> [What needs to be done]:
If a record holds a picture, please leave the picture out and copy the rest of the record exactly.

##### Provided records

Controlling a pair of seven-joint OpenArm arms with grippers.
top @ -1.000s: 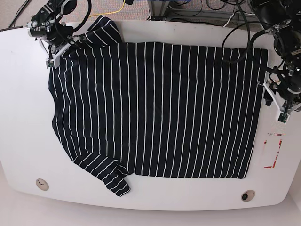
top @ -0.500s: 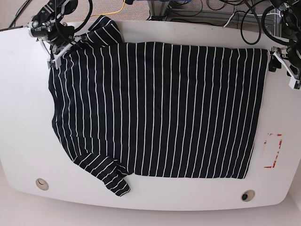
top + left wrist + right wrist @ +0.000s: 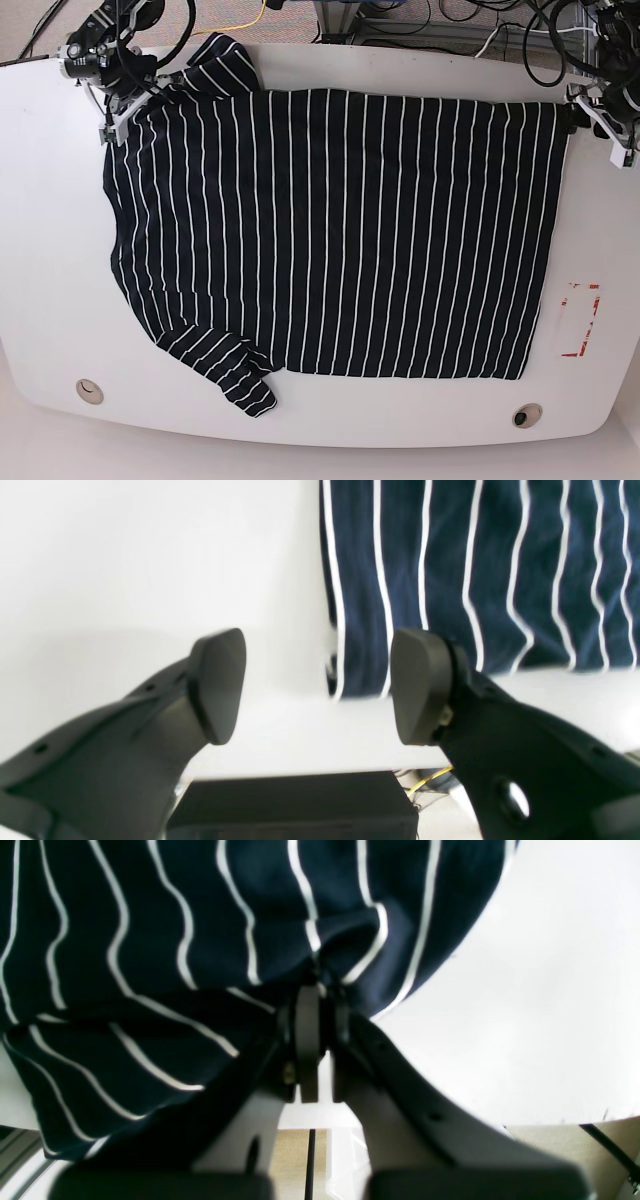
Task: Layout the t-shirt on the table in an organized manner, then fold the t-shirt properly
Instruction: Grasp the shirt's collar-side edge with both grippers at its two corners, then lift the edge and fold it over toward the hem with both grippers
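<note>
The black t-shirt (image 3: pixel 330 230) with thin white stripes lies spread flat on the white table (image 3: pixel 50 250). One sleeve points to the far left and the other to the near left. My right gripper (image 3: pixel 122 112) is shut on the t-shirt's far-left shoulder. The right wrist view shows bunched t-shirt (image 3: pixel 200 915) fabric pinched at that gripper (image 3: pixel 312 995). At the far-right hem corner, my left gripper (image 3: pixel 592 125) is open. In the left wrist view its fingers (image 3: pixel 217 685) straddle the corner of the t-shirt (image 3: pixel 450 580), and this gripper (image 3: pixel 320 687) holds nothing.
A small red outline mark (image 3: pixel 581 320) sits on the table right of the hem. Two round holes (image 3: pixel 89 391) (image 3: pixel 527 414) lie near the front edge. Cables (image 3: pixel 400 20) hang just beyond the far edge.
My left gripper has moved from the middle of the right hem edge up to the far-right hem corner. The right gripper has stayed shut on the shoulder.
</note>
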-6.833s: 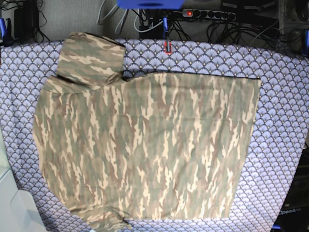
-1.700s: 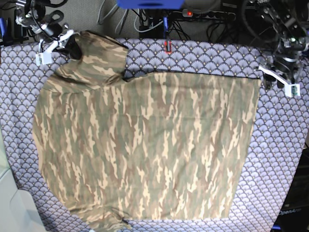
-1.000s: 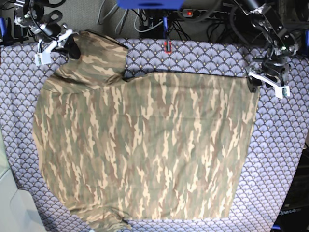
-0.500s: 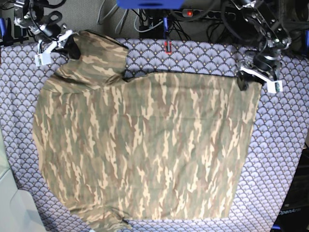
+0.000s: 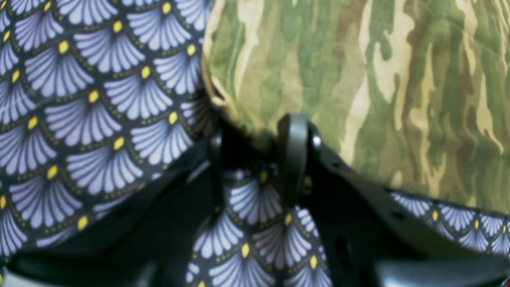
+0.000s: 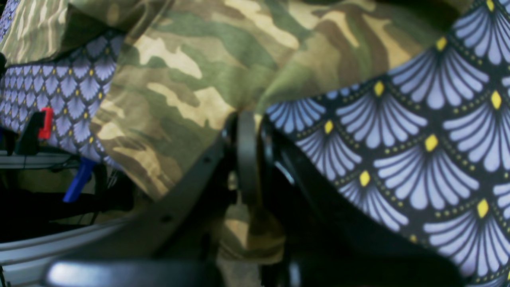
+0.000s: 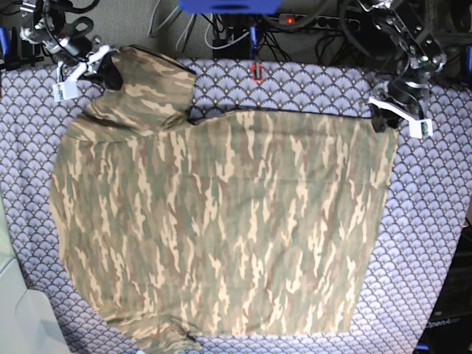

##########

> [Output]:
Controlling a pair of seven-joint OpenArm arms with grippers.
top @ -1.000s: 
top @ -0.500s: 
top + left wrist + right wrist @ +0.000s: 
Task: Layout the t-shirt on the table in an organized manner, then fold the t-shirt properly
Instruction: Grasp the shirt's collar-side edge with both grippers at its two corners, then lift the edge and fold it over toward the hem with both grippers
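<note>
The black t-shirt (image 3: pixel 330 230) with thin white stripes lies spread flat on the white table (image 3: pixel 50 250). One sleeve points to the far left and the other to the near left. My right gripper (image 3: pixel 122 112) is shut on the t-shirt's far-left shoulder. The right wrist view shows bunched t-shirt (image 3: pixel 200 915) fabric pinched at that gripper (image 3: pixel 312 995). At the far-right hem corner, my left gripper (image 3: pixel 592 125) is open. In the left wrist view its fingers (image 3: pixel 217 685) straddle the corner of the t-shirt (image 3: pixel 450 580), and this gripper (image 3: pixel 320 687) holds nothing.
A small red outline mark (image 3: pixel 581 320) sits on the table right of the hem. Two round holes (image 3: pixel 89 391) (image 3: pixel 527 414) lie near the front edge. Cables (image 3: pixel 400 20) hang just beyond the far edge.
My left gripper has moved from the middle of the right hem edge up to the far-right hem corner. The right gripper has stayed shut on the shoulder.
</note>
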-6.833s: 
-1.700s: 
-1.000s: 
-0.500s: 
+0.000s: 
+0.000s: 
+0.000s: 

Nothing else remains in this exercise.